Unfortunately, many large media companies have adopted the story-first-facts-second strategy. Are those who prefer otherwise such a tiny minority?

To me, these articles look like those SEO recipe sites that are stuffed with random content because Google won't rank them as well if they just provided what the user is looking for.

> there's essentially two groups: those that want the information and are annoyed by the stories, and those who want the stories

This assumes information can always be cleanly severed from the story. That strikes me like cutting a paper down to the abstract and conclusion. Yes, the methods may be tedious to get through, but someone with an understanding of them sees the problem with more depth.
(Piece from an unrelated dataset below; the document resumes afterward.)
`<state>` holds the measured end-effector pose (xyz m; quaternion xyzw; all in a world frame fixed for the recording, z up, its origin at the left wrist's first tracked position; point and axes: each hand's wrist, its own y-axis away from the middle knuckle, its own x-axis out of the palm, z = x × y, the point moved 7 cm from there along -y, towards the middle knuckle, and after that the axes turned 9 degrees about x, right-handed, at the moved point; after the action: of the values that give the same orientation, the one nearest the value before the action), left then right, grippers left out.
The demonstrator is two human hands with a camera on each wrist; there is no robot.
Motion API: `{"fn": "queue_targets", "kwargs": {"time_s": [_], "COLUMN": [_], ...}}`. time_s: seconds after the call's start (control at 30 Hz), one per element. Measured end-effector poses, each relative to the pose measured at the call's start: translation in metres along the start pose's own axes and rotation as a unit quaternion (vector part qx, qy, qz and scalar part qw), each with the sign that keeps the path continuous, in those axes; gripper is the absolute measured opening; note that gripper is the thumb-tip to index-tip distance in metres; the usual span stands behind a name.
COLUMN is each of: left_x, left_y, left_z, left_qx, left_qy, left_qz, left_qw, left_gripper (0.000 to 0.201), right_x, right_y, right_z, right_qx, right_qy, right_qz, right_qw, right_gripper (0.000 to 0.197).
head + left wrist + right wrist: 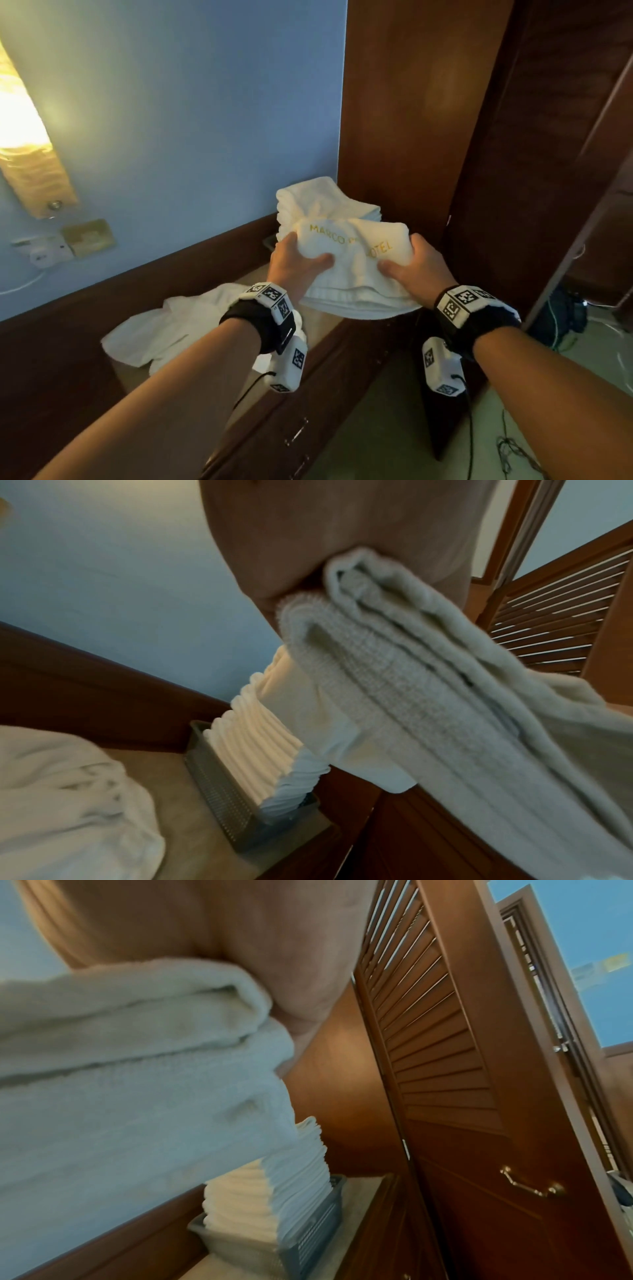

  • Certainly not always, sometimes you need the story context because it's about some particular thing happening.

    But for a story about how chemical X is bad for your health, you don't need to read about Suzy and Michael, their new house, what they're going to name their baby and how they decided on painting the house in Suzy's grandmother's favorite color... to learn that some paint includes a chemical that is bad for your health.

    I get the impression that there are multiple things at work: some people really like those side-stories, and they're very easy to write. You'd have a much, much harder time filling a newspaper with facts, which makes it much more expensive.

    • > for a story about how chemical X is bad for your health, you don't need to read about Suzy and Michael, their new house, what they're going to name their baby and how they decided on painting the house in Suzy's grandmother's favorite color... to learn that some paint includes a chemical that is bad for your health.

      But the story isn't chemical X is bad for you. It's about how Suzy and Michael, within a specific set of circumstances, had bad things happen after being exposed to chemical X.

      Depending on who you are, those details could be important. If chemical X is known to be harmful, it opens up details into how Suzy and Michael got exposed and who exposed them. Is this a local problem or a national one? Are there alternative explanations for the bad things that have nothing to do with chemical X? The human interest details, meanwhile, clue you into socioeconomic and demographic factors which may be at play. (But also may not.)

      These sorts of stories are surfacing anecdotes. Hopefully fact-checked anecdotes. But not peer-reviewed papers, either. (All that said, I personally prefer publications that tend towards terseness.)